### Assignment:
Retype all of the listing exactly, with no pictures.

### Data below:
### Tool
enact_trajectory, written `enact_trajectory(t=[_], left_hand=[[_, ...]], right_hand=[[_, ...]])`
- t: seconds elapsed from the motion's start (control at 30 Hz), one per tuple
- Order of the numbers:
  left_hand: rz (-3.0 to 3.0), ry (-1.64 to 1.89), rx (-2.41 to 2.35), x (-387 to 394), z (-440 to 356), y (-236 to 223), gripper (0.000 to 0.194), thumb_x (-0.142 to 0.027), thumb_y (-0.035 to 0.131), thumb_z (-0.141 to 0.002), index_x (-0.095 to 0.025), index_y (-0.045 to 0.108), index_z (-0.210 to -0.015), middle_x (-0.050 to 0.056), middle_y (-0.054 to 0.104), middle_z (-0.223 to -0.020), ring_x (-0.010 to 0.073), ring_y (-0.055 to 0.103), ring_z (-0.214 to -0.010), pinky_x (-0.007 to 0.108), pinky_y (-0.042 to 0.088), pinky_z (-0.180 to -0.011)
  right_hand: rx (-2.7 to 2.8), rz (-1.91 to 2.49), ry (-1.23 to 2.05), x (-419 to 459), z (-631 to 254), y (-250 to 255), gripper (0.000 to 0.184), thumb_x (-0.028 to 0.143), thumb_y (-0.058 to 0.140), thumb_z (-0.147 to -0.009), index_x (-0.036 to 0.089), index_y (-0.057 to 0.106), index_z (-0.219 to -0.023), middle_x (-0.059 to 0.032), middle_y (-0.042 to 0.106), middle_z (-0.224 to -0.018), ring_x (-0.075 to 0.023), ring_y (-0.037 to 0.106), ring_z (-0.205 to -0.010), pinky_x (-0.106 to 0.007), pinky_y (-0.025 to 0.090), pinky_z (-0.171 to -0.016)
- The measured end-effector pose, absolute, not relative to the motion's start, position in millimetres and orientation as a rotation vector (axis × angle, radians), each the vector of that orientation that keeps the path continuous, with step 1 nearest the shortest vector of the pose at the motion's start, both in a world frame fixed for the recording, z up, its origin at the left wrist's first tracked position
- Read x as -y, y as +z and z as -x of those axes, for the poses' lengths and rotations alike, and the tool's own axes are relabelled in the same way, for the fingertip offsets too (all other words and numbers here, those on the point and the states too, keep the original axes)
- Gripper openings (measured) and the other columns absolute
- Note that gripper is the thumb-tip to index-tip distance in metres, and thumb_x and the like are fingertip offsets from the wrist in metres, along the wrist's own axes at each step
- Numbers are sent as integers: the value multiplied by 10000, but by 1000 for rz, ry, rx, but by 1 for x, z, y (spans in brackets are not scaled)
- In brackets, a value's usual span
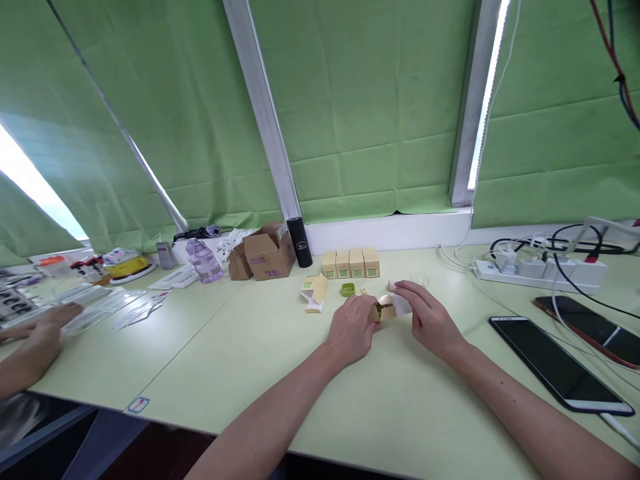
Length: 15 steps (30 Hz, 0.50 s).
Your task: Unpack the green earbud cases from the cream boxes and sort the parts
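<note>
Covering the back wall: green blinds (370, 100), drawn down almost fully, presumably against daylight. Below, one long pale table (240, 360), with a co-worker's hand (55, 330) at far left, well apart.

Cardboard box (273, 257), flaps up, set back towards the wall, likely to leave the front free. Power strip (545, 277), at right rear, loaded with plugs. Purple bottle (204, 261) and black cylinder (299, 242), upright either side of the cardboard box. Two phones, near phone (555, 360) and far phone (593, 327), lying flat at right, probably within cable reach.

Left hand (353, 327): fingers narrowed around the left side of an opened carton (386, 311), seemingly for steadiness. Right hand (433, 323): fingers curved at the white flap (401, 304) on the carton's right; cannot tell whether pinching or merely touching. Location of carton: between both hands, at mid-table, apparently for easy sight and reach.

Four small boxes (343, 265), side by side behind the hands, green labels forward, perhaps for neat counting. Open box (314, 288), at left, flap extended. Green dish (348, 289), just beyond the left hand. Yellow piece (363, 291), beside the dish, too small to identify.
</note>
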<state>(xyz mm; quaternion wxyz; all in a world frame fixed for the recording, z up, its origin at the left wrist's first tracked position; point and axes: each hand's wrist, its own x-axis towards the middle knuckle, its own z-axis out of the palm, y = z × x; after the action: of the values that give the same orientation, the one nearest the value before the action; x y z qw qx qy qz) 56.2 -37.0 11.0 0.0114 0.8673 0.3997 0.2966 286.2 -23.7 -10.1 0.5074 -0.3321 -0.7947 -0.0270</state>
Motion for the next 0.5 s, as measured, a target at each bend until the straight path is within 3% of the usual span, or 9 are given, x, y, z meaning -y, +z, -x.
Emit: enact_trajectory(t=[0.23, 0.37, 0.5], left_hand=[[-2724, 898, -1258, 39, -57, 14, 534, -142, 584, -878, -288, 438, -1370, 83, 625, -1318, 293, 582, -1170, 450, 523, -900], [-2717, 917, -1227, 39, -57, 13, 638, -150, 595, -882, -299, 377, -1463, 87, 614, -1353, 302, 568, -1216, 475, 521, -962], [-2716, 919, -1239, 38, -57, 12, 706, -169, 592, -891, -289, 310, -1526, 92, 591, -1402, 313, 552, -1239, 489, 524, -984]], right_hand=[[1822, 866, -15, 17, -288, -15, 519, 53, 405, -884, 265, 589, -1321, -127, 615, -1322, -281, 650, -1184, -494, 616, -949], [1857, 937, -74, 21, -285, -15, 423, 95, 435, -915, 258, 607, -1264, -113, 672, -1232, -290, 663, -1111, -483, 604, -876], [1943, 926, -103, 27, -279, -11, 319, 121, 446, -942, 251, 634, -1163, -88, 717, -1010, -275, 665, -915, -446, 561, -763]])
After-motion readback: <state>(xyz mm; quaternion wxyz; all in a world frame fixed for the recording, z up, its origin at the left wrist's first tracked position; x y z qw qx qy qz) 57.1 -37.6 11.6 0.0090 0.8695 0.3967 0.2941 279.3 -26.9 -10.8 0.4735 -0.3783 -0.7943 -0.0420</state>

### Written solution:
### Tool
enact_trajectory, written `enact_trajectory(t=[_], left_hand=[[_, ...]], right_hand=[[_, ...]])`
- t: seconds elapsed from the motion's start (control at 30 Hz), one per tuple
- Order of the numbers:
  left_hand: rz (-3.0 to 3.0), ry (-1.64 to 1.89), rx (-2.41 to 2.35), x (-387 to 394), z (-440 to 356), y (-236 to 223), gripper (0.000 to 0.194), thumb_x (-0.142 to 0.027), thumb_y (-0.035 to 0.131), thumb_z (-0.141 to 0.002), index_x (-0.095 to 0.025), index_y (-0.045 to 0.108), index_z (-0.210 to -0.015), middle_x (-0.050 to 0.056), middle_y (-0.054 to 0.104), middle_z (-0.223 to -0.020), ring_x (-0.010 to 0.073), ring_y (-0.055 to 0.103), ring_z (-0.214 to -0.010), pinky_x (-0.007 to 0.108), pinky_y (-0.042 to 0.088), pinky_z (-0.180 to -0.011)
  right_hand: rx (-2.7 to 2.8), rz (-1.91 to 2.49), ry (-1.23 to 2.05), x (-419 to 459), z (-631 to 254), y (-250 to 255), gripper (0.000 to 0.184), thumb_x (-0.028 to 0.143), thumb_y (-0.058 to 0.140), thumb_z (-0.147 to -0.009), index_x (-0.036 to 0.089), index_y (-0.057 to 0.106), index_z (-0.219 to -0.023), middle_x (-0.059 to 0.032), middle_y (-0.042 to 0.106), middle_z (-0.224 to -0.018), ring_x (-0.075 to 0.023), ring_y (-0.037 to 0.106), ring_z (-0.205 to -0.010), pinky_x (-0.106 to 0.007), pinky_y (-0.025 to 0.090), pinky_z (-0.171 to -0.016)
- The measured end-effector pose, absolute, not relative to the motion's start, position in millimetres and orientation as a rotation vector (axis × angle, radians), each the vector of that orientation that keeps the path continuous, with step 1 nearest the shortest vector of the pose at the motion's start, both in a world frame fixed for the recording, z up, its origin at the left wrist's first tracked position
- Read x as -y, y as +z and z as -x of those axes, for the poses' lengths and rotations alike, and the tool's own axes are relabelled in the same way, for the fingertip offsets too (all other words and numbers here, those on the point and the states too, keep the original axes)
- Gripper openings (measured) and the other columns absolute
- Note that gripper is the thumb-tip to index-tip distance in metres, and thumb_x and the like are fingertip offsets from the wrist in metres, along the wrist's own axes at each step
- Numbers are sent as integers: the value multiplied by 10000, but by 1000 for rz, ry, rx, but by 1 for x, z, y (spans in brackets are not scaled)
- In brackets, a value's usual span
Length: 15 steps (30 Hz, 0.50 s).
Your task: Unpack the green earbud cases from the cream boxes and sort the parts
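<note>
Covering the back wall: green blinds (370, 100), drawn down almost fully, presumably against daylight. Below, one long pale table (240, 360), with a co-worker's hand (55, 330) at far left, well apart.

Cardboard box (273, 257), flaps up, set back towards the wall, likely to leave the front free. Power strip (545, 277), at right rear, loaded with plugs. Purple bottle (204, 261) and black cylinder (299, 242), upright either side of the cardboard box. Two phones, near phone (555, 360) and far phone (593, 327), lying flat at right, probably within cable reach.

Left hand (353, 327): fingers narrowed around the left side of an opened carton (386, 311), seemingly for steadiness. Right hand (433, 323): fingers curved at the white flap (401, 304) on the carton's right; cannot tell whether pinching or merely touching. Location of carton: between both hands, at mid-table, apparently for easy sight and reach.

Four small boxes (343, 265), side by side behind the hands, green labels forward, perhaps for neat counting. Open box (314, 288), at left, flap extended. Green dish (348, 289), just beyond the left hand. Yellow piece (363, 291), beside the dish, too small to identify.
</note>
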<state>(xyz mm; quaternion wxyz; all in a world frame fixed for the recording, z up, its origin at the left wrist's first tracked position; point and axes: each hand's wrist, its own x-axis towards the middle knuckle, its own z-axis out of the palm, y = z × x; after the action: of the values that give the same orientation, the one nearest the value before the action; x y z qw qx qy qz) 56.2 -37.0 11.0 0.0114 0.8673 0.3997 0.2966 286.2 -23.7 -10.1 0.5074 -0.3321 -0.7947 -0.0270</state>
Motion for the next 0.5 s, as measured, a target at each bend until the straight path is within 3% of the usual span, or 9 are given, x, y, z meaning -y, +z, -x.
Emit: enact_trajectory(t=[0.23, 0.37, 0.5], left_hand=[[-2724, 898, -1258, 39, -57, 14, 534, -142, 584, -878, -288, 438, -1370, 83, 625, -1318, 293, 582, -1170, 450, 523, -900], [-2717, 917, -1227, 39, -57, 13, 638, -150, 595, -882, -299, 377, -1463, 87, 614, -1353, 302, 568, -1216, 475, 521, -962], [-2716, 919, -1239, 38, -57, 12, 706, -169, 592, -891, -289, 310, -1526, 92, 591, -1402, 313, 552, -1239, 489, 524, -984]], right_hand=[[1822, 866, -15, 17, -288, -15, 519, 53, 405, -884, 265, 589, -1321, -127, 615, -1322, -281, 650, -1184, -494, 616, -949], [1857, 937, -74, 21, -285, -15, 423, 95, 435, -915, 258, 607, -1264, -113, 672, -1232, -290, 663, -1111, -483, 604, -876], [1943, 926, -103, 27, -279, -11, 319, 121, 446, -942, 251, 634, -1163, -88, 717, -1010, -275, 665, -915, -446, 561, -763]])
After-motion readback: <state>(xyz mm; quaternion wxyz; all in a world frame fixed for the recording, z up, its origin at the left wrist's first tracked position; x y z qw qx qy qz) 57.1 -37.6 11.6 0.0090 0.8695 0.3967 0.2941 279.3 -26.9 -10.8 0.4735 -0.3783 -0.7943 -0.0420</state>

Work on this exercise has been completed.